3. Bathe Your Horse – A horse that just had a good and clean bath will almost always have a competitive edge over a horse that didn’t have any. Once the pre-bath has been completed, it’s now time for your horse to get wet and lathered. Here are the steps:
- Using a water hose with a nozzle, start at the front legs and then spray the hose towards the back legs. This way, you’ll have your horse be accustomed to the feel and sound of the water before getting his or her entire body wet. Then, spray your hose to the chest and neck, and then work the hose towards the stomach, the hindquarters, and the tail.
- Dab a wet sponge onto the horse’s face instead of using the hose, taking extra caution not to let any excess water get into the ears, nostrils and eyes. Although some horses can tolerate being sprayed with water on the face, most horses will find it annoying and might get startled.
- After getting your horse all wet, apply a good amount of shampoo solution using a hand mitt. Start from the neck area and work your way down towards the back and the legs. Use a circular motion, just like you would when using a curry comb, to create a good lather on the body. Furthermore, this action makes the shampoo solution seep deeply into the coat and further loosen any trapped dirt or grime. For the horse’s face, use a soft sponge to apply the shampoo solution. Make sure that the mane and the tail are shampooed to a thick lather.

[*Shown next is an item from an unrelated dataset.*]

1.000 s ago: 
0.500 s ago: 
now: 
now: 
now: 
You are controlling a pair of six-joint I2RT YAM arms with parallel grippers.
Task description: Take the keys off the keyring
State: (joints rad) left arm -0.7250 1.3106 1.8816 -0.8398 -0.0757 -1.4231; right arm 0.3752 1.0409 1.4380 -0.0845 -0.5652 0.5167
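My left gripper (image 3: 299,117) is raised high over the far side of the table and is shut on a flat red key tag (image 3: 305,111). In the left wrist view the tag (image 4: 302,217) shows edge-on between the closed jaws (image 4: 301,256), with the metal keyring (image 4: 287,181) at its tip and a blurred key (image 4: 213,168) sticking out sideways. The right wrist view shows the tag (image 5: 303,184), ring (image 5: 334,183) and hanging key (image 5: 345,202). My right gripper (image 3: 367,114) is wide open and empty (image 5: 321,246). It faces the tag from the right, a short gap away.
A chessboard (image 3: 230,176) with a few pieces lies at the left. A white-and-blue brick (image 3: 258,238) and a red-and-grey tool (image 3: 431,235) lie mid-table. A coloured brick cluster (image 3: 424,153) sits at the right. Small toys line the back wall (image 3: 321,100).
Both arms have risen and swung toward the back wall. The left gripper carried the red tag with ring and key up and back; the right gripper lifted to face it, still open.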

The best shampoos to use are those labelled for equine use, although mild shampoo formulas may also suffice in most cases. However, always keep in mind to have a precise mixture of shampoo and water to get the best cleaning effect. Mixing instructions are usually found on the shampoo bottle’s label.
- Start rinsing from the top and then work your way down, making sure that no shampoo residues are left on the horse’s body. Keep in mind that shampoo residue can cause irritation and will leave the coat looking dull and dry.
4. Make That Coat Gleam – After drying up your horse, it’s now time to get his or her coat gleaming. Using a soft bristled body brush, start brushing your horse with smooth and straight strokes that follow the grain of the hairs. This helps put the hairs neatly back into their natural position. However, be very gentle when brushing the face and other sensitive parts to avoid irritating the horse.
5. Trim the Excess Hairs – Excess and protruding hairs are not a pleasant sight to any potential horse buyer or loaner. Horse parts that usually have excess hairs are the fetlock, throat, ears, and chin. Moreover, trimming adds a great deal of definition to the horse’s body contour that enhances the looks of your horse from a potential buyer’s perspective.
6. Clean and Trim the Hooves – Using a hoof pick, start picking dirt and debris at the heel and work your way towards the toes. Keep in mind to be very gentle at the sensitive frog area avoid startling your horse. Instead of a hoof polish, just use a soft brush to make the hooves look clean. Potential buyers and loaners usually want to see the natural appearance of the horse’s hooves. If the hooves of your horse look a bit lengthier than normal, a good trimming job should be undertaken.
7. Brush that Tail – Even with a good conditioner applied to the tail, some hairs may still end up tangled or knotted. Applying a good detangler spray, coupled with a dandy brush, will almost always be sufficient in straightening the tail and make it look full. Using a comb for straightening the tail is not recommended as it often causes a lot of hairs to be ripped out.
8. Comb the Mane – Combing the mane requires smooth and gentle strokes. Doing it vigorously will annoy your horse. A plastic mane comb is best for this purpose, and it will less likely rip out any mane hair.